Below are some entries. Repeat exactly the lines from the one with "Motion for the" through the one with "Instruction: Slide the", and only those.
============================================================
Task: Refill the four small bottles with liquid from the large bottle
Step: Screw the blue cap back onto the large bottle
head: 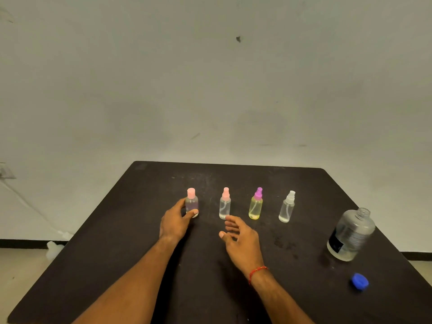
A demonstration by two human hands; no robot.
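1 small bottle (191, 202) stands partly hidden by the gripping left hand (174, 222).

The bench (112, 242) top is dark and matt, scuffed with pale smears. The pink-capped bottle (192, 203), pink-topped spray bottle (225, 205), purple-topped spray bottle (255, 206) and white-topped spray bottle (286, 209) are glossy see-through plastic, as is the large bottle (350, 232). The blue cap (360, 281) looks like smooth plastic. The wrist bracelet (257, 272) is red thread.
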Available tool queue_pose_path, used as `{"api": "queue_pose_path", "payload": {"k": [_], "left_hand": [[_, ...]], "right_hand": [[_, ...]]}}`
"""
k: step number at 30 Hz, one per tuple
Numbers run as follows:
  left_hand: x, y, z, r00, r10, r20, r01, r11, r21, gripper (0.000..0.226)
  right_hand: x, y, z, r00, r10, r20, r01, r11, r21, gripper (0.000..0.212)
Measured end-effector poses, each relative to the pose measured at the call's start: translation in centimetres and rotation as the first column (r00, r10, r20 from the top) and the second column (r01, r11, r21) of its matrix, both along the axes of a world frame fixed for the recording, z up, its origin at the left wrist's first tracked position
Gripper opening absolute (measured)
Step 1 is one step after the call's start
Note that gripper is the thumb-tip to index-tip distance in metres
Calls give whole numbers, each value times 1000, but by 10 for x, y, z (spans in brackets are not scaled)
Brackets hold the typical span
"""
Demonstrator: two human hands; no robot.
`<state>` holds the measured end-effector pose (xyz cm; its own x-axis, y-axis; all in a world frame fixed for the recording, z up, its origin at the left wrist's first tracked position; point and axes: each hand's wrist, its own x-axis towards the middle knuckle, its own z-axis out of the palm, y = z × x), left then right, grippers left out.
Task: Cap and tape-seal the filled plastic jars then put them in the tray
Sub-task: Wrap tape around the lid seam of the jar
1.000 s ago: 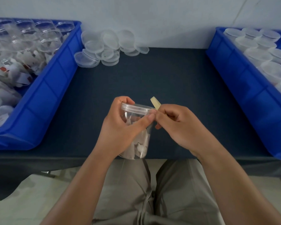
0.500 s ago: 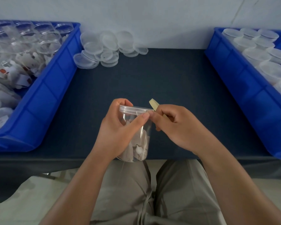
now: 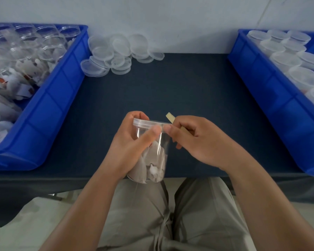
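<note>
— Dark navy cloth covers the table, matte and faintly grainy, with a plain pale wall behind. Why is the jar held off it, low in the centre of the frame?

— So it can be turned, I'd judge. The left hand wraps the jar from the frame's left. Its fingers curl behind, and the thumb lies across the front just under the lid, steadying the rim. The lid is already seated.

— And the right hand?

— Thumb and forefinger pinch a pale tan strip right at the lid's edge, and the other fingers are curled in. One end pokes up past the rim. It looks like sealing tape or its tab; I can't tell which.

— What is everything made of?

— Thin, glossy, transparent plastic. The jar is round and slightly tapered, with whitish packets crumpled in its base. At upper centre-left, against the wall, lie heaped loose lids, shallow frosted discs within easy reach. A rigid blue bin at left holds open jars. The blue tray at right holds capped jars in rows.

— Supply on one side, finished work on the other?

— That seems the logic. This one's seal is not yet finished, and then it goes right.
</note>
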<state>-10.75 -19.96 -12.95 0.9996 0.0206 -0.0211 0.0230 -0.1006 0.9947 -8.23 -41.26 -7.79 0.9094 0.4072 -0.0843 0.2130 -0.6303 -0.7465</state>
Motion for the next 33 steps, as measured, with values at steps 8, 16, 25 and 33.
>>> {"api": "queue_pose_path", "payload": {"k": [8, 16, 25, 33], "left_hand": [[2, 12, 16, 995, -51, -87, 28, 969, -245, 44], [-4, 13, 24, 958, -198, -209, 59, 846, -530, 102], [8, 25, 14, 971, -205, -125, 166, 949, -267, 89], [5, 2, 25, 999, 18, 48, -25, 987, 156, 75]], "right_hand": [[15, -21, 17, 975, 177, -131, -193, 974, -121, 48], [25, -24, 25, 953, 233, -193, -245, 969, -42, 45], [20, -15, 12, 965, 183, -190, -201, 976, -83, 56], [17, -12, 5, 993, 49, -104, -58, 994, -88, 40]]}}
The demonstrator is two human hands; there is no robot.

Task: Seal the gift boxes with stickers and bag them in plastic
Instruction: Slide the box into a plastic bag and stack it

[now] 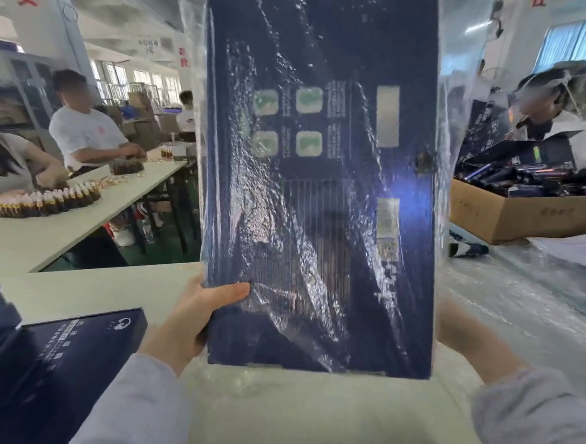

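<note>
Gripping the box (321,189) at its lower left edge, my left hand (189,325) is pinching it, with the thumb (234,292) lying across the printed face and the fingers going behind, out of sight. My right hand (456,329) is sitting at the lower right edge, blurred behind plastic. Whether it is clasping box or bag I cannot tell.

I am holding the box upright, and it is appearing lifted off the table (102,289). The bag (458,105) is sheathing it from above and hanging wrinkled over the face. The bottom edge is looking bare, so I am judging the bagging part done.

To finish well, I am advising a firm left pinch. The film should be drawn down evenly along both sides, so it is not bunching in the middle, and trapped air smoothed out before closing. Risk: thin film may be catching on the box corners.

A second box (70,355) is lying on the table near my left sleeve. Farther right, a carton (525,219) is holding dark packs. Farther left, people are working at a long bench (122,190) lined with small bottles (49,201).
</note>
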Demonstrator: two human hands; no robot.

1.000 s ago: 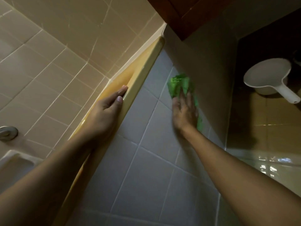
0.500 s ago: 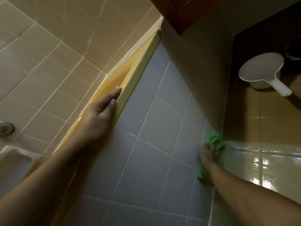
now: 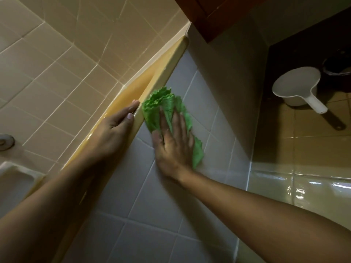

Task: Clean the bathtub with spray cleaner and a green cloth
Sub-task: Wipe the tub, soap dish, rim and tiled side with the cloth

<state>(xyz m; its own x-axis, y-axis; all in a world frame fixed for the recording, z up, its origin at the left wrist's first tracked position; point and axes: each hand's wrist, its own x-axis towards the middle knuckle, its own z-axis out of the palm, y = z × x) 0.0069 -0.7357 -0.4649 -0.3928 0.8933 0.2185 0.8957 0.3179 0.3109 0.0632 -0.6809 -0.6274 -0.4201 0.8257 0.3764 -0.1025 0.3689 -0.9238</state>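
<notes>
Against the upper edge of the tiled side panel, just below the bathtub rim and toward its far end, the green cloth lies bunched under the right hand. That hand is laid flat, fingers straight and spread, and presses the cloth to the tiles rather than curling round it. The cloth's crinkled edge fans out past the fingertips and touches the underside of the rim, and a corner trails out below the little-finger side. The left hand rests on top of the rim just beside the cloth. Its fingers are straight and together and its thumb lies along the outer edge, so it looks to be a brace and grips nothing.

The cloth looks light, soft and limp. It will fold and ride up under a sideways push, so a broad palm over its middle should hold it better than a pinch at one edge. The glazed tiles look smooth, and if wet they are likely slick, so the cloth would slide easily. The grout lines may catch its folds.

The step in hand seems to be wiping the tub's outer face near the rim. The spray cleaner is not in view. A white dipper sits on the floor, well apart to the right
</notes>
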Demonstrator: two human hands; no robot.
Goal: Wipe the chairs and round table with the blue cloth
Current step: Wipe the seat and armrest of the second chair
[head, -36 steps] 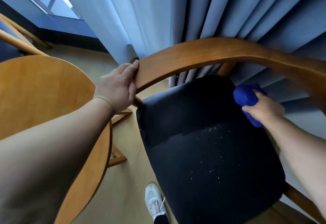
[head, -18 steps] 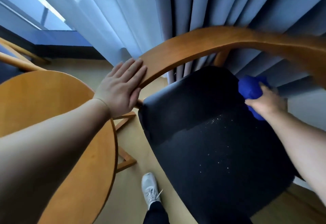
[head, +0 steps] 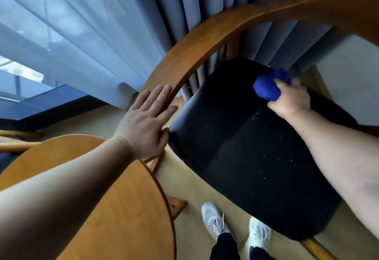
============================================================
Task solution>
Motion for the next 33 steps, as measured, with values at steps 8, 16, 25 and 33.
>>> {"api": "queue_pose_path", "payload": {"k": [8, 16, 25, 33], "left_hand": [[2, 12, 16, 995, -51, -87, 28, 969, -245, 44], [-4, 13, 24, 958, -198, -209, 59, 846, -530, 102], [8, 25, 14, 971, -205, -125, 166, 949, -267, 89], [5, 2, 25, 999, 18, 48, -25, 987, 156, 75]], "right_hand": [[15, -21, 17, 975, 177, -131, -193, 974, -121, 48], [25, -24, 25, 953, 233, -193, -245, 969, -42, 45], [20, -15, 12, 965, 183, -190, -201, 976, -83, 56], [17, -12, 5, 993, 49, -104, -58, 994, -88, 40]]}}
The demonstrator is two human hands; there is no robot.

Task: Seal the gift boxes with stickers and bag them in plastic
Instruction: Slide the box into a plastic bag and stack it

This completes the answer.